Fifth Sunday of Lent

March 13, 2016 / By: Kimberly Vrudny


Isaiah 43:16-21; Philippians 3:8-14 and John 8:1-11

The theme of the day is deliverance. The prophet Isaiah remembers Israel’s great moment of victory as God’s chosen ones were delivered through the Red Sea, ultimately into the promised land. The apostle Paul anticipates liberation in Christ through resurrection after suffering the persecutions of this world. And the Gospel of John recounts how a woman caught in adultery (I always wonder about her male partner in crime) is delivered from her fate by Jesus’ simple but courageous act of resistance.

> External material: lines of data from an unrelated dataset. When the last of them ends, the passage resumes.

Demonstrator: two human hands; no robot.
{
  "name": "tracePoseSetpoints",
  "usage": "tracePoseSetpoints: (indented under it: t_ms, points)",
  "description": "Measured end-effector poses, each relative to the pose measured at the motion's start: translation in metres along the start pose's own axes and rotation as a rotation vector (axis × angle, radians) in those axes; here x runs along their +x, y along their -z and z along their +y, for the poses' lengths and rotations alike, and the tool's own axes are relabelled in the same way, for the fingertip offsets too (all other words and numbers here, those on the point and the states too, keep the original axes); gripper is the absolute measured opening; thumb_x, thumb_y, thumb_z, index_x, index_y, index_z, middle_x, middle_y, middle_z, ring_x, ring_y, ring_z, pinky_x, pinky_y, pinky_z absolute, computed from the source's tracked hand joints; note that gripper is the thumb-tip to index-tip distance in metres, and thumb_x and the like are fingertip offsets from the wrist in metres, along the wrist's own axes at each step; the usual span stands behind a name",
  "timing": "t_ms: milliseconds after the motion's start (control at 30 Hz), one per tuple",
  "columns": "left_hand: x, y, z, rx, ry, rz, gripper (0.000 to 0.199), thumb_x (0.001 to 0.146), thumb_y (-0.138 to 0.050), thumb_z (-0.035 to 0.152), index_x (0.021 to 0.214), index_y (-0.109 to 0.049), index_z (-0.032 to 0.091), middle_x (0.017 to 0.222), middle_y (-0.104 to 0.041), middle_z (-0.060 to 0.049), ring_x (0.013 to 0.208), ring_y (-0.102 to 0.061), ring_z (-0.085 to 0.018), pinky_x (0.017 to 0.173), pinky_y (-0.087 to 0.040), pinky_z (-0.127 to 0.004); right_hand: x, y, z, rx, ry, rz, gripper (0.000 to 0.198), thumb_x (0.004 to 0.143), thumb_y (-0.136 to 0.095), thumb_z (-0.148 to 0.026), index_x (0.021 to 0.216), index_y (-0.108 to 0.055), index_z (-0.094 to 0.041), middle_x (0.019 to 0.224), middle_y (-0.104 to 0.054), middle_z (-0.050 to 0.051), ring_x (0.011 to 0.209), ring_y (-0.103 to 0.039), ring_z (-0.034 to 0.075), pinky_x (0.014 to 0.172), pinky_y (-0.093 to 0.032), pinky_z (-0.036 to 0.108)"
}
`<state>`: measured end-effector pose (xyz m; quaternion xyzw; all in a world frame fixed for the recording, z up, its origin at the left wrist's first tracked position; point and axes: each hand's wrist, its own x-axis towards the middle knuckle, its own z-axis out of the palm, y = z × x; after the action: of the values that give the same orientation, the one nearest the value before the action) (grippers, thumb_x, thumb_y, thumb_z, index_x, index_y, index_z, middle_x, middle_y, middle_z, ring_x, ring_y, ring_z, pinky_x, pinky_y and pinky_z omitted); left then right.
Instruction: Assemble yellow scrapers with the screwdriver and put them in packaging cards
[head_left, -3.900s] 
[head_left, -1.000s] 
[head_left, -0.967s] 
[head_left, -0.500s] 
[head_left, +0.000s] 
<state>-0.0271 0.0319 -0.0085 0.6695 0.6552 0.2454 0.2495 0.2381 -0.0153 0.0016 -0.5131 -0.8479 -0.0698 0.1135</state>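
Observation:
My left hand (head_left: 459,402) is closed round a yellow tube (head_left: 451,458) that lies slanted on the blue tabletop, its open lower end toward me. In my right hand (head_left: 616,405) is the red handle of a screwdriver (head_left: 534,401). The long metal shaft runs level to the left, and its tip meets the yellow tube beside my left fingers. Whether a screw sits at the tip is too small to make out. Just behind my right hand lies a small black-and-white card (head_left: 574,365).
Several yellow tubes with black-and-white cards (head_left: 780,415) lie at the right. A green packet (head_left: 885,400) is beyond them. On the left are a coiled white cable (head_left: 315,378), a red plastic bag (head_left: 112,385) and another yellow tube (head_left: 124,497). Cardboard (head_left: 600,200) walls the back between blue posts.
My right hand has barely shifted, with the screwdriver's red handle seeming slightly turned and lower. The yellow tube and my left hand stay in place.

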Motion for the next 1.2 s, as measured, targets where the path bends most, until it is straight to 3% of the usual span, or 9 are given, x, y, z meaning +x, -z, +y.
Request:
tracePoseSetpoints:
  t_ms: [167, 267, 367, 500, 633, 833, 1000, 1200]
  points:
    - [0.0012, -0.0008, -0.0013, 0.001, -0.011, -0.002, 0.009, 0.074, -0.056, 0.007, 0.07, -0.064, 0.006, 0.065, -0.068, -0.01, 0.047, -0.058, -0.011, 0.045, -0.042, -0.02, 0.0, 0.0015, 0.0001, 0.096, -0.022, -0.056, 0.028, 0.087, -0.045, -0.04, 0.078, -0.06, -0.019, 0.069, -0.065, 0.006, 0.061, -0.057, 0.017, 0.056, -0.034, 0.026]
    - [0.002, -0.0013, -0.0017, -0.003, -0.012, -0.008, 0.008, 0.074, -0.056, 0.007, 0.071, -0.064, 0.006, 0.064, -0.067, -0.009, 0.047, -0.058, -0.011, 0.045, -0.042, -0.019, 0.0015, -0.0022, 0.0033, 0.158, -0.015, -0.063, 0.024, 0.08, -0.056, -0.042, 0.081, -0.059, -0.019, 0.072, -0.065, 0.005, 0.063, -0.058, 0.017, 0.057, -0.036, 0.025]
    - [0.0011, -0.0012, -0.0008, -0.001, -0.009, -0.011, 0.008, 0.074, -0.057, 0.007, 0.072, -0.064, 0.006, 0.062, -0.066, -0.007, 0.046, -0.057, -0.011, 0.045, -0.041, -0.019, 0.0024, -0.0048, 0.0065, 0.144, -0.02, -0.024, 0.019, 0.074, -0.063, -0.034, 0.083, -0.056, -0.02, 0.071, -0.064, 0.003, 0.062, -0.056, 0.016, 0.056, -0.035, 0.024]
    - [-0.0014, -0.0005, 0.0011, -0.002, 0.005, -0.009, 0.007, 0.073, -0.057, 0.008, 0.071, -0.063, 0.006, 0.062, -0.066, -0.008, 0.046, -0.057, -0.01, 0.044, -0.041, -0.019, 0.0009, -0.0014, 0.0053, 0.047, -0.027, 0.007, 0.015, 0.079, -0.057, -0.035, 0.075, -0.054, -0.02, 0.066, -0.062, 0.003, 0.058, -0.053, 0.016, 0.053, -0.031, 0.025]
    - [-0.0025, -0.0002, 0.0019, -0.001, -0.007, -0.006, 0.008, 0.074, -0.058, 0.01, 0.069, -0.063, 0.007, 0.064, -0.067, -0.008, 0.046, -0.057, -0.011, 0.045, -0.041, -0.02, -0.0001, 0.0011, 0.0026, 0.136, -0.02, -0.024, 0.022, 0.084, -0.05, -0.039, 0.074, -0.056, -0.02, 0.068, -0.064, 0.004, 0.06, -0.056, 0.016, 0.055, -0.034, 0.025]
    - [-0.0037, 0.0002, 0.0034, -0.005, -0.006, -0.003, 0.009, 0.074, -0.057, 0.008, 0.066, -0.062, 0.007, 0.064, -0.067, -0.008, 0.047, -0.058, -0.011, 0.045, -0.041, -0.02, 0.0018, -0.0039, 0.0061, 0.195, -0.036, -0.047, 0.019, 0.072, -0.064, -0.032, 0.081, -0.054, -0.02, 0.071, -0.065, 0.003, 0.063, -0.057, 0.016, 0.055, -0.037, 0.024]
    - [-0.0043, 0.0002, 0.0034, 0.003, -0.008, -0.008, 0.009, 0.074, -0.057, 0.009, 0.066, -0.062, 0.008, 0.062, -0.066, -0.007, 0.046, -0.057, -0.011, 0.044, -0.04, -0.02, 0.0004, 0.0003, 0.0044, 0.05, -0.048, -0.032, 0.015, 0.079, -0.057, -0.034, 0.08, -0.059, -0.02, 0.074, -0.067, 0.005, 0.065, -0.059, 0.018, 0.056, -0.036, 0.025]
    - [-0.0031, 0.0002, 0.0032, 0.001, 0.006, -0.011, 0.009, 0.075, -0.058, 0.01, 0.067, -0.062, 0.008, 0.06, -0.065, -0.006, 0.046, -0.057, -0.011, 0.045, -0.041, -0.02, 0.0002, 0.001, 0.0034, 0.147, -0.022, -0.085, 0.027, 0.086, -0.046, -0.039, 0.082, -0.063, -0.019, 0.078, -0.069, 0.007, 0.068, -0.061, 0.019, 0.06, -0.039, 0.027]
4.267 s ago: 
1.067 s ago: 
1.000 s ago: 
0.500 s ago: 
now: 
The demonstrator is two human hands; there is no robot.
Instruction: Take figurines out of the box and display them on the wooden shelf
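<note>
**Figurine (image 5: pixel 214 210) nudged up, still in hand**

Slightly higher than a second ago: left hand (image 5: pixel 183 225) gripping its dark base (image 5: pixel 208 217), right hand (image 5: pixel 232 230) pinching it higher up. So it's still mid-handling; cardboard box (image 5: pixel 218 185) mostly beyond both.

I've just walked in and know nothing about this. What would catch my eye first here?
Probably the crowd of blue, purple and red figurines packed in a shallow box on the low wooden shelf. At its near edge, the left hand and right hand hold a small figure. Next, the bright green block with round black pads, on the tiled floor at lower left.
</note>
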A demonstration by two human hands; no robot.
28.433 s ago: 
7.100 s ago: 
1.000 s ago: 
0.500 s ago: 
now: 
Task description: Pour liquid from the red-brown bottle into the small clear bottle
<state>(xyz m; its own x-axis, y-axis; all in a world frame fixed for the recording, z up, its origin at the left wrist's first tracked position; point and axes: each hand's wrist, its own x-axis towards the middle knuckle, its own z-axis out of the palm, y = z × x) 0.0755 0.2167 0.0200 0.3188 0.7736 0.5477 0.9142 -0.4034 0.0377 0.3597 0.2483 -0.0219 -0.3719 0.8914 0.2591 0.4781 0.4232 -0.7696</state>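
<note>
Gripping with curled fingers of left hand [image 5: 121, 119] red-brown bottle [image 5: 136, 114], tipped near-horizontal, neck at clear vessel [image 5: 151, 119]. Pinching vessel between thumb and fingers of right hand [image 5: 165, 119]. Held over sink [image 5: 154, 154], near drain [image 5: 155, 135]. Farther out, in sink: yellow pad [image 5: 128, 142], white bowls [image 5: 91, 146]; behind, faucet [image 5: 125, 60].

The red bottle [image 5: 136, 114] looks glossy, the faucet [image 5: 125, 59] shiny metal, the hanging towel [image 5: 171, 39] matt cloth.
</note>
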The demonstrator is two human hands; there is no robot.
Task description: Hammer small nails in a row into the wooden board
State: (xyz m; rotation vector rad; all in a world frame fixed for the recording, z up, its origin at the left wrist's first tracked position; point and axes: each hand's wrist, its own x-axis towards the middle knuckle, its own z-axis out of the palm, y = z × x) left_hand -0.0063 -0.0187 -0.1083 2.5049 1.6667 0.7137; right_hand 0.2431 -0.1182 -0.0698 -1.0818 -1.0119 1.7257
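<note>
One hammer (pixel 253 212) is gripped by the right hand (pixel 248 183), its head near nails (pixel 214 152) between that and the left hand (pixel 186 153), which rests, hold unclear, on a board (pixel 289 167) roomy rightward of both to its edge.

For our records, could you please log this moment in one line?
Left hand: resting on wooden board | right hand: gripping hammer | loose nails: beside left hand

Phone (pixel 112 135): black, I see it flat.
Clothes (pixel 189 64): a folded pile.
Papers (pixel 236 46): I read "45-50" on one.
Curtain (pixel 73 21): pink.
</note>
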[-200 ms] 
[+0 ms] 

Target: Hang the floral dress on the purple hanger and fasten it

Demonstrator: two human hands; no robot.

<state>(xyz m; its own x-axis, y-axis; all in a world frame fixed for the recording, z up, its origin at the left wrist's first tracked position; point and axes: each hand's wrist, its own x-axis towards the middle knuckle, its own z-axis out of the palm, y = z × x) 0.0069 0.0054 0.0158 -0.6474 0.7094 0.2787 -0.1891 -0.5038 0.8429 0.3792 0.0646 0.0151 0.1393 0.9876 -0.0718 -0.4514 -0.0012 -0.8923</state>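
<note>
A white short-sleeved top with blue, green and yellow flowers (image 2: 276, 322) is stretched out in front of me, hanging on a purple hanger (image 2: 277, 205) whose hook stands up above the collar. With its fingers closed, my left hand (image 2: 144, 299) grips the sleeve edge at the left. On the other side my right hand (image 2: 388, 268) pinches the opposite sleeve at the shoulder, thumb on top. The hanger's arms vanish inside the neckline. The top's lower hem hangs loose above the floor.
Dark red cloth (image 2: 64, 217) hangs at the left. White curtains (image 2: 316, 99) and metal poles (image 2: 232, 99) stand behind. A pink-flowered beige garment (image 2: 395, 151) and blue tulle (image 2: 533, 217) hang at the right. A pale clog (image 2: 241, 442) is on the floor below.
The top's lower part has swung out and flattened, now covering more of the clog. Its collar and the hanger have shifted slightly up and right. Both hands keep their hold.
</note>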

Even though each text emerges from its own unique context and expresses the longing of the people of faith for emancipation—from slavery, from persecution, from oppression—they are timeless precisely because as a people of faith we continue to yearn for release from contemporary forms of the same. We continue to traffic human beings, we continue to participate in persecution especially across lines of difference, we continue to judge, sometimes relentlessly, our neighbors for their moral failings. During this season of Lent, as we journey with Jesus liturgically from the region of the Galilee to Jerusalem and ultimately to Golgotha, may we be ever mindful of the way that Jesus’ path demonstrates deliverance not through means of coercion and force, but through the more difficult means of peaceful and nonviolent resistance to the ways of the world.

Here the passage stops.